Not Ours to Keep

I’ve made a lot of close friends on the Camino, which called for some hard goodbyes. It all seemed rather unfair, to be blessed with wonderful new friends, yet have to part with them after only a few weeks, fulling knowing some of us may never see each other again. But, truth is, that’s life and there is a lesson in that.

People will pass through our lives. Some linger for a moment like a neighbor dropping in for tea, some weave in and out like race cars through traffic, and some are always there quietly in the background like music in a cafe. The form their presence takes does not matter. The important thing is that they are in our lives in the precise moment they are suppose to be.

I’ve spent the last three weeks of the Camino being an adopted daughter to a retired Swiss man, who never had a child of his own, and confiding in a new big sister, an Australian yogi who sold all her things to travel the world.
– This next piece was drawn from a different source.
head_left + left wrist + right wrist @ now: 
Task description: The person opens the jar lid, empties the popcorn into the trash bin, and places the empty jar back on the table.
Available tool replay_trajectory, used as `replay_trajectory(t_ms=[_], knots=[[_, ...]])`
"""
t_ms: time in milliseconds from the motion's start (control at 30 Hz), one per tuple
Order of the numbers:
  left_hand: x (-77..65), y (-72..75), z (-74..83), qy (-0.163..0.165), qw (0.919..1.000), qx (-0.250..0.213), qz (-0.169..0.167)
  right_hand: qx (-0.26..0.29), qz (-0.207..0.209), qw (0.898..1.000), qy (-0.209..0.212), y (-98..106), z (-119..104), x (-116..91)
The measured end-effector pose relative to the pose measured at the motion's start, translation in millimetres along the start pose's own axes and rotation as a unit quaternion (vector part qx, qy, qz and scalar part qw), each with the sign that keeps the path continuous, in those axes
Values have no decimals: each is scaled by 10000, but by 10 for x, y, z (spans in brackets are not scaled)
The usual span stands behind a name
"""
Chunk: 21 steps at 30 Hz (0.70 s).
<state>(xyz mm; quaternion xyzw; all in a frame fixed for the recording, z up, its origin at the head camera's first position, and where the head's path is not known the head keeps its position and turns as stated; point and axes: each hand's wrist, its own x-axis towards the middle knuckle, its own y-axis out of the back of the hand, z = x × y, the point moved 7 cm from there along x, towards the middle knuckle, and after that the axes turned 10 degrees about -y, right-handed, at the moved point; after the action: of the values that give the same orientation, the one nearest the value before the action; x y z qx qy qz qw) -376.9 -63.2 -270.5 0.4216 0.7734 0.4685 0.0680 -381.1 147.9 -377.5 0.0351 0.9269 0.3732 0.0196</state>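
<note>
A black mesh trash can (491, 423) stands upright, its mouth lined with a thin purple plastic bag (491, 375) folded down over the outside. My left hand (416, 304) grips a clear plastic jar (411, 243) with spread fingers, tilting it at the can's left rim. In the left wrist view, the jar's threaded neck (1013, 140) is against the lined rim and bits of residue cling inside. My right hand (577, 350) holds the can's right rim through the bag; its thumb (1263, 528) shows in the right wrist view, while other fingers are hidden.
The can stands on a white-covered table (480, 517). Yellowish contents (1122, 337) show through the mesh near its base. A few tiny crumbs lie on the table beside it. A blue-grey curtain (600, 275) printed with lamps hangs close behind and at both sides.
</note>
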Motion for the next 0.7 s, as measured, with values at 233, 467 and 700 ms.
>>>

These were just two, among the many incredible people, who touched my life during the Camino, and for whom I will forever be grateful for.

There are certain things that simply aren’t ours to decide. Our mothers and fathers will pass on one day, our brothers and sisters may move away and our friends may become distant, engrossed in the direction of their own lives.

The people we love are here in this moment; they are not ours to keep. With that said, the best we can do is love the shit out of them right now.

Barcelona, Mexico, Australia, Germany, Switzerland and USA!